**Task statement**:
After locating the line with "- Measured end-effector" in the entries below, output it and each following line up to and including the line with "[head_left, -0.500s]", exactly and without pictures.

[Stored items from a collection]
########

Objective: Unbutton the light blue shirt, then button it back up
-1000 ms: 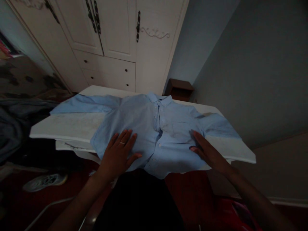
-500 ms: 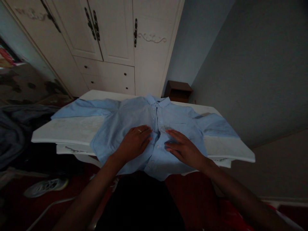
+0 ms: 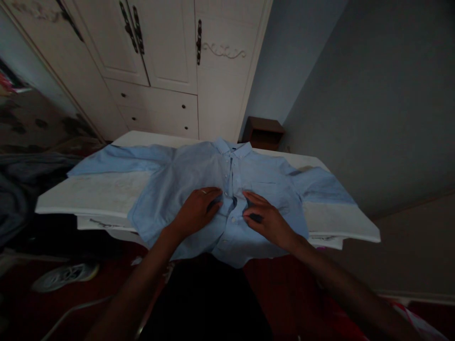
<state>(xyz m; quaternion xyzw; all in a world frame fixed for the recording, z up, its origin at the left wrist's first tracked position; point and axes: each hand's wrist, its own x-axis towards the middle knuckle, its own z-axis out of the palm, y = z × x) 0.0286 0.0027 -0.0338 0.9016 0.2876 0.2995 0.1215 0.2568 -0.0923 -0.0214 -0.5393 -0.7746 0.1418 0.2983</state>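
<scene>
A light blue button-up shirt (image 3: 199, 166) lies front up on a white table, its collar at the far side and its sleeves spread to either side. My left hand (image 3: 197, 210), with a ring on one finger, has its curled fingers and thumb on the fabric just left of the button placket. Across from it, my right hand (image 3: 268, 220) bends its fingers and thumb around a fold of the shirt on the right side of the placket. Between the two hands the front gapes slightly, with small buttons showing. The fingertips are partly hidden in the cloth.
The white table (image 3: 95, 194) has a curved edge close to my body. Behind it stands a cream wardrobe (image 3: 170, 57), with a small brown box-like cabinet (image 3: 265, 125) beside it. Dark clothing (image 3: 21, 189) is heaped at left, above a shoe (image 3: 66, 276) on the red floor.
Both hands stay at the placket. The fingers of my right hand have bent inward, and the cloth between the hands is slightly more bunched. The view has shifted a little.
</scene>
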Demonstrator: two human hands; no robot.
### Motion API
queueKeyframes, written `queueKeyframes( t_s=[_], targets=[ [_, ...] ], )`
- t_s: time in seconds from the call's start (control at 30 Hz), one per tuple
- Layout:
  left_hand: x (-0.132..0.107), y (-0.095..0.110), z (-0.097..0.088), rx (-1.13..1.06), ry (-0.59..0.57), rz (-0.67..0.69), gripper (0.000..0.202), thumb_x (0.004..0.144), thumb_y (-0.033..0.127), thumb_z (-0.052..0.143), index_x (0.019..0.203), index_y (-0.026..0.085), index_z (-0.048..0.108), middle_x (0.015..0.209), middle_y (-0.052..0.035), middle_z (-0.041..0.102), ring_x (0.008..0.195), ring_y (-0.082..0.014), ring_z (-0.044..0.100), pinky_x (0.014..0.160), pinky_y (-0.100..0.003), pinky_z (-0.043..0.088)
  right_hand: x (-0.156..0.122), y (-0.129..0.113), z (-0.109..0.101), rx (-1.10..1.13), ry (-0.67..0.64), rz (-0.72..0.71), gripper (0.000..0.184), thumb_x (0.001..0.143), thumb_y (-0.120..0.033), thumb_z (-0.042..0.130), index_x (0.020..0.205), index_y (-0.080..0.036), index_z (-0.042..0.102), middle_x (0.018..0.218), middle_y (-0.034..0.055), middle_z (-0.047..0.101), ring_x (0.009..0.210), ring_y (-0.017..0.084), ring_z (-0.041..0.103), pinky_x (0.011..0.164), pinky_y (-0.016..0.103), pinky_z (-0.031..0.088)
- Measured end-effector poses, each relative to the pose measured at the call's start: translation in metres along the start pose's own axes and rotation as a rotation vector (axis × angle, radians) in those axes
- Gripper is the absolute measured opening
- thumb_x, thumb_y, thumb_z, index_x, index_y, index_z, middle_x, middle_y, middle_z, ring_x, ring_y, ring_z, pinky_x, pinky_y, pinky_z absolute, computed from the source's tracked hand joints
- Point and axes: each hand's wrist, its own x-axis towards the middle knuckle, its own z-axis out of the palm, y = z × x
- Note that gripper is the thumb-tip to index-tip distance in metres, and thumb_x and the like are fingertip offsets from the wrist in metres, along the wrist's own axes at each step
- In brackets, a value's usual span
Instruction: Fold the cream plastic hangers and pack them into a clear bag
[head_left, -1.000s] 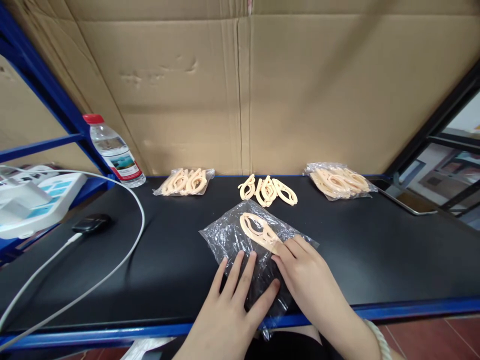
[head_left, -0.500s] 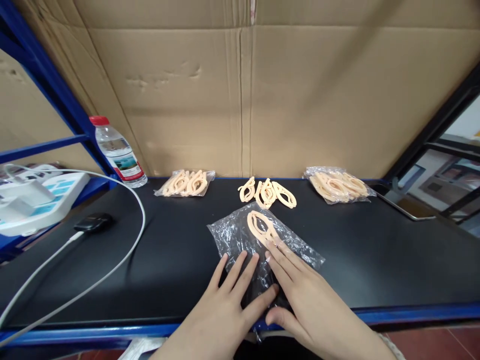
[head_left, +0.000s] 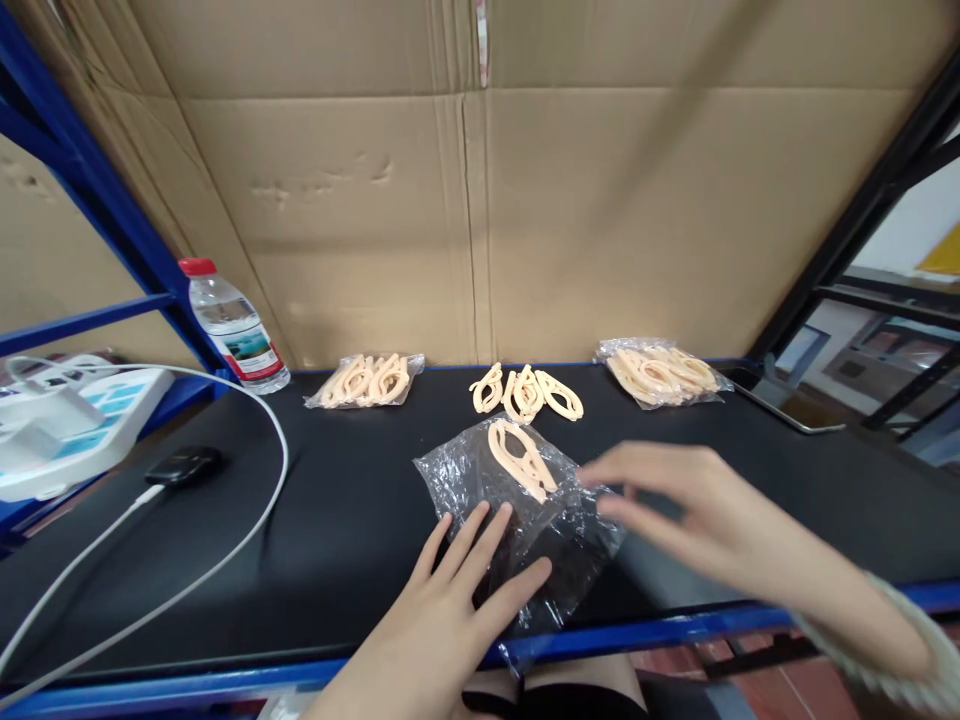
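A clear plastic bag (head_left: 457,470) lies on the black tabletop in front of me, with a beige folded plastic hanger (head_left: 517,460) in its upper part. My left hand (head_left: 457,610) rests flat on the bag's lower left, fingers spread. At the bag's right edge, my right hand (head_left: 675,510) pinches the film between thumb and fingertips; the film there looks crumpled and slightly raised. Just beyond the bag, several loose beige hangers (head_left: 523,395) sit in a cluster.
Bagged hangers stand at the back left (head_left: 364,381) and back right (head_left: 660,373). Along the left are a water bottle (head_left: 244,335), a white power strip (head_left: 112,420), a black charging device (head_left: 184,465) and a looping white cable (head_left: 281,450). A phone-like slab (head_left: 784,400) lies far right, before a cardboard wall (head_left: 360,200).
My right hand has left the hanger's lower end and moved right to the bag's edge, pulling the film in. My left hand has stayed about where it was.
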Motion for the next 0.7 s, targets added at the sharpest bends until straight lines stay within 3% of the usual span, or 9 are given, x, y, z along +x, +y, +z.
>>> queueKeyframes(
  t_s=[0.1, 0.2, 0.33, 0.47, 0.7],
  targets=[
    [0.002, -0.001, 0.001, -0.028, 0.12, 0.018, 0.092, 0.074, 0.066, 0.064, 0.15, 0.029, 0.028, 0.158, -0.0151, 0.022, 0.143, -0.043, 0.021, 0.107, -0.068, 0.029, 0.055, 0.038, -0.014, -0.229, 0.021, -0.074, 0.026, 0.097, -0.021, 0.046, 0.109, -0.015, 0.069, 0.105, 0.009, 0.071, 0.097, 0.02, 0.064, 0.09, 0.038, 0.049],
    [0.004, -0.002, 0.004, -0.039, 0.201, 0.005, 0.078, 0.084, 0.064, 0.052, 0.15, 0.029, 0.028, 0.159, -0.0116, 0.024, 0.144, -0.0395, 0.022, 0.109, -0.067, 0.027, 0.116, 0.082, -0.007, -0.159, -0.218, -0.056, 0.028, 0.095, -0.014, 0.047, 0.116, -0.012, 0.065, 0.114, 0.0101, 0.068, 0.106, 0.019, 0.06, 0.098, 0.038, 0.042],
    [0.005, -0.004, 0.008, -0.062, 0.213, -0.051, 0.068, 0.089, 0.058, 0.05, 0.149, 0.031, 0.031, 0.158, -0.0086, 0.027, 0.144, -0.0362, 0.025, 0.11, -0.064, 0.03, 0.174, 0.131, 0.016, -0.107, -0.388, -0.058, 0.042, 0.083, -0.014, 0.064, 0.125, -0.015, 0.06, 0.126, 0.009, 0.064, 0.115, 0.02, 0.058, 0.101, 0.035, 0.041],
    [0.004, -0.004, 0.009, -0.084, 0.216, -0.069, 0.067, 0.088, 0.059, 0.051, 0.147, 0.03, 0.037, 0.155, -0.0095, 0.034, 0.142, -0.0372, 0.029, 0.109, -0.063, 0.032, 0.202, 0.167, 0.035, -0.038, -0.555, -0.002, 0.053, 0.065, -0.016, 0.08, 0.115, -0.012, 0.064, 0.114, 0.0115, 0.069, 0.1, 0.023, 0.065, 0.087, 0.031, 0.05],
    [0.005, -0.002, 0.007, -0.135, 0.223, -0.078, 0.067, 0.087, 0.059, 0.053, 0.145, 0.028, 0.04, 0.154, -0.0111, 0.036, 0.141, -0.0386, 0.031, 0.107, -0.064, 0.034, 0.214, 0.206, 0.049, 0.101, -0.641, 0.073, 0.042, 0.077, -0.025, 0.075, 0.114, -0.011, 0.059, 0.101, 0.0079, 0.067, 0.087, 0.019, 0.065, 0.079, 0.034, 0.053]
  ],
)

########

**Answer below**:
- Measured end-effector poses, each relative to the pose measured at the call's start: translation in metres along the start pose's own axes and rotation as a rotation vector (axis × angle, radians) in those axes
- Gripper is the absolute measured opening
- thumb_x, thumb_y, thumb_z, index_x, index_y, index_z, middle_x, middle_y, middle_z, ring_x, ring_y, ring_z, pinky_x, pinky_y, pinky_z absolute, computed from the source's tracked hand joints
- Point and axes: each hand's wrist, its own x-axis towards the middle knuckle, its own z-axis out of the palm, y = z × x
- Note that gripper is the thumb-tip to index-tip distance in metres, and thumb_x and the like are fingertip offsets from the wrist in metres, along the wrist's own axes at each step
- In brackets, a value's usual span
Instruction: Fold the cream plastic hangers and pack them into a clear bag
[head_left, -1.000s] 
[head_left, -0.500s] 

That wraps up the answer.